0.0
No release in over 3 years
DataShifter: backfills and one-off fixes as rake tasks. Dry run by default, auto rollback, progress bars, consistent summaries.
2005
2006
2007
2008
2009
2010
2011
2012
2013
2014
2015
2016
2017
2018
2019
2020
2021
2022
2023
2024
2025
2026
 Dependencies

Runtime

>= 0.1.0.pre.alpha.4, < 0.2.0
>= 7.0
>= 3.18
 Project Readme

DataShifter

Rake-backed data migrations ("shifts") for Rails apps, with dry run by default, progress output, and a consistent summary. Define shift classes in lib/data_shifts/*.rb; run them as rake data:shift:<task_name>.

Installation

# Gemfile
gem "data_shifter"
bundle install

No extra setup in a Rails app: the railtie registers the generator and defines rake tasks by scanning lib/data_shifts/*.rb.

Quickstart

Generate a shift (optionally scoped to a model):

bin/rails generate data_shift backfill_foo
bin/rails generate data_shift backfill_users --model User

Add your logic to the generated file in lib/data_shifts/.

Run it:

rake data:shift:backfill_foo
COMMIT=1 rake data:shift:backfill_foo

Defining a shift

Typical shifts implement:

  • collection: an ActiveRecord::Relation (uses find_each) or an Array/Enumerable
  • process_record(record): applies the change for one record
module DataShifts
  class BackfillCanceledById < DataShifter::Shift
    description "Backfill canceled_by_id"

    def collection
      Bar.where(canceled_by_id: nil).where.not(canceled_at: nil)
    end

    def process_record(bar)
      bar.update!(canceled_by_id: bar.company.primary_contact_id)
    end
  end
end

Dry run vs commit

Shifts run in dry run mode by default. In the automatic transaction modes (transaction :single / true, and transaction :per_record), DB changes are rolled back automatically.

  • Dry run (default): rake data:shift:backfill_foo
  • Commit: COMMIT=1 rake data:shift:backfill_foo
    • (COMMIT=true or DRY_RUN=false also commit)

Automatic side-effect guards (dry run)

In dry run mode, DataShifter automatically blocks or fakes these side effects so unguarded code is less likely to hit the network or send mail/jobs:

Service Behavior in dry run
HTTP Blocked via WebMock (disable_net_connect!). Allow specific hosts with allow_external_requests [...] or DataShifter.config.allow_external_requests.
ActionMailer perform_deliveries = false (restored after run).
ActiveJob Queue adapter set to :test (restored after run).
Sidekiq Sidekiq::Testing.fake! (restored with disable! after run). Only applied if Sidekiq::Testing is already loaded.
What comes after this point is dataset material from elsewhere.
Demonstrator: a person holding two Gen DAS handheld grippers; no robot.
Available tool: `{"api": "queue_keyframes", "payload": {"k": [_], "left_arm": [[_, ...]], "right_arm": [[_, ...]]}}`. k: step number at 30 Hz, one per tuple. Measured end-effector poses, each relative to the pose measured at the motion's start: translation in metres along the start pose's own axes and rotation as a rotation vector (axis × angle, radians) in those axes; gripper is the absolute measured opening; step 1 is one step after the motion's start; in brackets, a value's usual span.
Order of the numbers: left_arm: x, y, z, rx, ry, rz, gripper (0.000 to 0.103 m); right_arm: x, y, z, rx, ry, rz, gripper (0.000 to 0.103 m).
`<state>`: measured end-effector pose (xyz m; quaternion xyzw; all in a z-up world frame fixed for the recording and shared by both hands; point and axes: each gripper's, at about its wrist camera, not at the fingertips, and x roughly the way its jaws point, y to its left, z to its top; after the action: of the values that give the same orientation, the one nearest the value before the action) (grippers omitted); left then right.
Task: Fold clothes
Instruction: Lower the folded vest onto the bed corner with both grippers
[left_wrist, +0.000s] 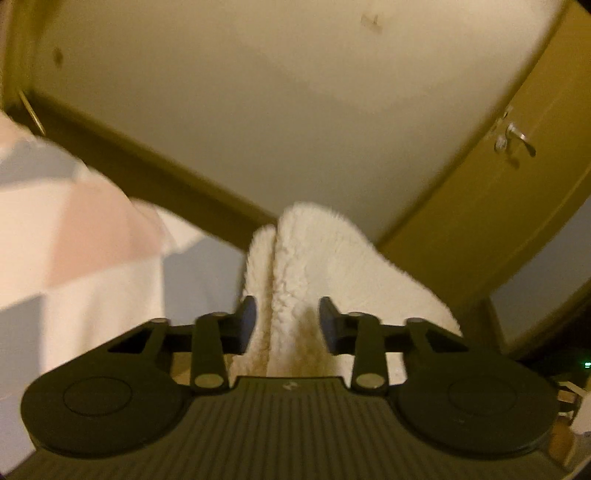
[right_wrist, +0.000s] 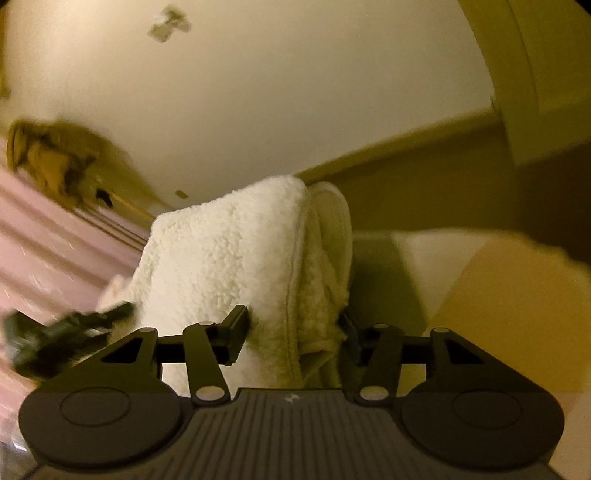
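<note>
A white fleece garment (left_wrist: 314, 251) is bunched into thick folds and runs forward from between the jaws of my left gripper (left_wrist: 288, 319). Both dark pads touch the cloth, so it is shut on it. In the right wrist view the same fleece (right_wrist: 221, 251) forms a wide folded wad with a seam down its middle. My right gripper (right_wrist: 293, 328) holds that wad with the jaws set fairly wide. Its left pad dents the cloth and its right pad is half buried in it. The left gripper (right_wrist: 55, 339) shows as a dark blur at the lower left, beside the fleece.
Checked pink, white and grey bedding (left_wrist: 74, 221) lies to the left, with a brown wooden rail (left_wrist: 147, 173) behind it. A door with a metal handle (left_wrist: 517, 140) stands at the right. A pink striped sheet (right_wrist: 55, 229) and a brown heap (right_wrist: 51, 155) lie at the left.
</note>
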<state>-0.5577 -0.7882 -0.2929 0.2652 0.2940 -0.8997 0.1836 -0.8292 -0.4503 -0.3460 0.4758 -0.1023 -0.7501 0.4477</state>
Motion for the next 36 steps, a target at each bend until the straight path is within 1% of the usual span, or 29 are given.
{"api": "queue_keyframes", "payload": {"k": [1,2,4,5,6,7,8,9,11,13,16,18,22,23,25,28,31,34,36], "left_arm": [[-0.011,-0.007,-0.007,0.02,-0.02,0.005,0.016],[-0.019,-0.014,-0.016,0.04,-0.032,0.004,0.015],[-0.022,-0.025,-0.031,0.086,-0.033,0.008,0.009],[-0.017,-0.028,-0.038,0.112,-0.023,0.021,0.009],[-0.013,-0.031,-0.046,0.139,-0.014,0.034,0.008],[-0.008,-0.03,-0.051,0.141,-0.008,0.047,0.006],[-0.002,-0.025,-0.055,0.124,-0.008,0.056,0.006],[0.002,-0.018,-0.059,0.103,-0.01,0.061,0.005],[0.013,-0.003,-0.068,0.073,-0.005,0.053,0.004],[0.022,0.002,-0.078,0.069,-0.004,0.059,0.004],[0.022,-0.007,-0.083,0.121,-0.032,0.089,0.004],[0.025,-0.012,-0.082,0.15,-0.035,0.113,0.004],[0.018,-0.039,-0.073,0.259,-0.031,0.179,0.003],[0.014,-0.046,-0.069,0.277,-0.038,0.181,0.003],[0.005,-0.058,-0.06,0.301,-0.055,0.178,0.003],[0.0,-0.069,-0.048,0.318,-0.074,0.156,0.003],[0.007,-0.076,-0.042,0.346,-0.08,0.155,0.003],[0.023,-0.073,-0.043,0.351,-0.06,0.158,0.004],[0.036,-0.069,-0.053,0.369,-0.034,0.193,0.004]], "right_arm": [[-0.007,0.008,-0.001,-0.077,-0.031,-0.043,0.053],[-0.014,0.017,-0.003,-0.164,-0.067,-0.087,0.053],[-0.028,0.037,-0.012,-0.352,-0.15,-0.152,0.047],[-0.033,0.046,-0.017,-0.429,-0.179,-0.142,0.046],[-0.035,0.053,-0.022,-0.485,-0.188,-0.108,0.044],[-0.035,0.06,-0.027,-0.534,-0.19,-0.067,0.043],[-0.032,0.066,-0.032,-0.581,-0.183,-0.038,0.043],[-0.025,0.071,-0.037,-0.624,-0.157,-0.031,0.041],[-0.006,0.07,-0.048,-0.674,-0.075,-0.066,0.037],[0.002,0.065,-0.055,-0.678,-0.043,-0.083,0.034],[0.01,0.056,-0.061,-0.669,-0.021,-0.096,0.033],[0.011,0.055,-0.061,-0.665,-0.022,-0.093,0.033],[0.01,0.055,-0.059,-0.655,-0.012,-0.097,0.033],[0.015,0.06,-0.051,-0.652,-0.002,-0.102,0.033],[0.01,0.064,-0.045,-0.639,0.008,-0.102,0.034],[0.0,0.071,-0.032,-0.611,-0.013,-0.075,0.034],[-0.006,0.084,-0.021,-0.626,-0.075,-0.052,0.035],[-0.001,0.094,-0.014,-0.651,-0.102,-0.024,0.035],[0.008,0.1,-0.014,-0.685,-0.108,-0.017,0.035]]}}
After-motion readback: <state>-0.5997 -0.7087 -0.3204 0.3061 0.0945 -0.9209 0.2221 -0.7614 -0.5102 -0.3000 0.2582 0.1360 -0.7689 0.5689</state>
Guarding other side effects: For anything we don't cover (e.g. another service, or allowed HTTP that mutates), use e.g. return if dry_run? in your shift. DB changes are always rolled back in dry run; only non-DB side effects need this.

To allow HTTP to specific hosts during dry run (e.g. a migration that must call an API to compute values), use the per-shift DSL or global config (NOTE: it is your responsibility to ensure you only make readonly requests in dry_run? mode):

# Per shift
module DataShifts
  class BackfillFromApi < DataShifter::Shift
    allow_external_requests ["api.readonly.example.com", %r{\.internal\.company\z}]
    # ...
  end
end
# Global (e.g. in config/initializers/data_shifter.rb)
DataShifter.configure do |config|
  config.allow_external_requests = ["api.readonly.example.com"]
end

Allowed hosts are combined (per-shift + global). Restore (WebMock, mail, jobs) happens in an ensure so later code and other specs are unaffected.

Transaction modes

Set the transaction mode at the class level:

  • transaction :single / transaction true (default): one DB transaction for the entire run; dry run rolls back at the end; a record error aborts the run.
  • transaction :per_record: in commit mode, each record runs in its own transaction (errors are collected and the run continues); in dry run, the run is wrapped in a single rollback transaction.
  • transaction false / transaction :none: No automatic transaction in commit mode only. In dry run, the run is still wrapped in a single rollback transaction so DB changes are never committed. Use when you have external side effects or your own transaction strategy in commit mode.
module DataShifts
  class BackfillLegacyId < DataShifter::Shift
    description "Per-record so one failure doesn't roll back all"
    transaction :per_record

    def collection = Item.where(legacy_id: nil)
    def process_record(item)
      item.update!(legacy_id: LegacyIdService.fetch(item))
    end
  end
end
module DataShifts
  class SyncToExternal < DataShifter::Shift
    description "Side effects outside DB"
    transaction false

    def process_record(record)
      return if dry_run?

      record.update!(synced_at: Time.current)
      ExternalAPI.notify(record)
    end
  end
end

Progress, status, and output

  • Progress bar: enabled by default (requires ruby-progressbar), and only shown for collections with at least 5 records.
  • Header: prints mode (DRY RUN vs LIVE), record count, transaction mode, and available status triggers.
  • Live status (without aborting):
    • STATUS_INTERVAL=60 prints a status block periodically (checked between records)
    • macOS/BSD: Ctrl+T (SIGINFO)
    • Any OS: kill -USR1 <pid> (SIGUSR1)

Resuming a partial run (CONTINUE_FROM)

If your collection is an ActiveRecord::Relation, you can resume by filtering the primary key:

CONTINUE_FROM=123 COMMIT=1 rake data:shift:backfill_foo

Notes:

  • Only supported for ActiveRecord::Relation collections (Array-based collections—like those from find_exactly!—cannot be resumed).
  • The filter is primary_key > CONTINUE_FROM, so it's only useful with monotonically increasing primary keys (e.g. find_each's default behavior).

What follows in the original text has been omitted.